Теперь, когда завтра потеряло привкус радостного предчувствия, особенно остро чувствовалось сегодня – то, что обычно перескакиваешь в суетливой спешке, в лихорадочном ожидании будущего. Медовым золотом горело сентябрьское солнце в прозрачном воздухе на паутинных нитях, по едва видимой лестнице спускаясь к земле. Осенний воздух отдавал янтарным айвовым вареньем. Вдруг оказывалось, что у шиповника, который мы с папой собирали в старые плетеные корзины – ива выгорела до белесой серости, – тонкая кожица, и можно угадать белые соцветия косточек, дым от горящей листвы пахнет терпко и грустно, а прозрачный воздух впитывается в тебя, и ты сам становишься прозрачным.
– Солнечно сегодня.
– Да.
– А к вечеру вон переменную облачность обещали.
– Хорошо.
Мы с папой сидели вдвоем на дачной кухоньке – за спиной привезенная из Москвы мебель, кое-как, суетливо втиснутая в скобки деревянных, в точечках гвоздей, стен.
И нам нечего было сказать друг другу. Поэтому он кивал на вазочку с баранками – дед купил, – говорил о чем-то никчемном, ненужном.
За спиной – вчера. На кухонном столе чернела прожженная дырка – мне было лет девять, мы с сестрой остались дома одни. Составили праздничное меню, неуклюже отбили вырезку – хотели сделать родителям сюрприз. Вот вернутся они с работы, усталые, повернут в двери ключ, а тут – божественный запах свежепод-жаренного мяса.
Раскаленная чугунная сковородка вздула стол безобразным пузырем, угрожающе подпрыгнула, грозя спалить всю кухню.
Черная дыра в гладкой белой столешнице так и осталась позорным клеймом детства – мама прикрывала ее какими-то салфетками и досочками, денег на новую кухню не было.
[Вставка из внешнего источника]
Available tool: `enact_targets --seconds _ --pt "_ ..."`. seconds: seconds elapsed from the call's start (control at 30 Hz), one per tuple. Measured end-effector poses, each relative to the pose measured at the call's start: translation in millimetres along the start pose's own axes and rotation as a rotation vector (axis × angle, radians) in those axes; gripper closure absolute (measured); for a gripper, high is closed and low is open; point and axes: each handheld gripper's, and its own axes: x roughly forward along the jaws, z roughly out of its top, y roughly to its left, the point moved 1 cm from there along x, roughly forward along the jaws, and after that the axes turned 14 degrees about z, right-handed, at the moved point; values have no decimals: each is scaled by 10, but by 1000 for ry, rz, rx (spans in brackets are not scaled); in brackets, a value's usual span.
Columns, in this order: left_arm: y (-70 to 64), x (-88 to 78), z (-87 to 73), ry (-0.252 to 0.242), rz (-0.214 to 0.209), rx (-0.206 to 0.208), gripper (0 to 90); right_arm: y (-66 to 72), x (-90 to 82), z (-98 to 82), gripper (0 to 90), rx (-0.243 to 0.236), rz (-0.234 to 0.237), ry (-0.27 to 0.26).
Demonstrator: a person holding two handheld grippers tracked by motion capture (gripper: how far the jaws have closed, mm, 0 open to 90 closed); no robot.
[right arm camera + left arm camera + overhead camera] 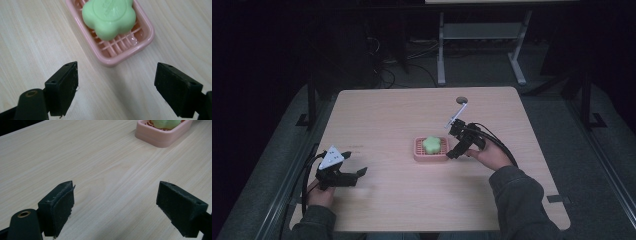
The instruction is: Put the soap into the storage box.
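Note:
A green flower-shaped soap (431,144) (109,18) lies in a pink slatted soap dish (418,155) (130,50) near the middle of the table. My right gripper (455,150) (116,87) is just right of the dish, open, with nothing between its jaws; the dish's near end lies ahead of them. My left gripper (354,174) (115,207) stands open over bare wood at the table's front left, well away from the dish (162,138), whose soap (166,123) sits at the top edge of the left gripper view.
The light wooden table (387,115) has a round cable hole (461,100) near its far edge. Beyond it, a white desk frame (482,40) and cables lie on the dark floor. Bare wood surrounds the dish on all sides.

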Motion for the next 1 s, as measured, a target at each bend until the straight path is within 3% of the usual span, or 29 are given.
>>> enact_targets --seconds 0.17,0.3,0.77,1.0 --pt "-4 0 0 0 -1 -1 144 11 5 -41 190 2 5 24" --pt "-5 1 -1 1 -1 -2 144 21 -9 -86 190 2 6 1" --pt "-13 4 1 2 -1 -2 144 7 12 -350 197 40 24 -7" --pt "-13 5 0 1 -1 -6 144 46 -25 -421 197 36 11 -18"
А теперь она вторгалась в хрупкое сегодня назойливостью прошлого.
О нем не хотелось думать – такое оно теперь было нелепое, оторванное от того, что с нами всеми стало.
Например, о том, как папа устроил нам настоящий полет на Луну, превратив диван в космоход, мячи – в Сатурн и Плутон, а громоздкий пылесос «Тайфун» в двигатель. Маленький мячик подпрыгивал в мощной струе воздуха – невесомость, знаете ли, – а мы в самом деле неслись к Луне.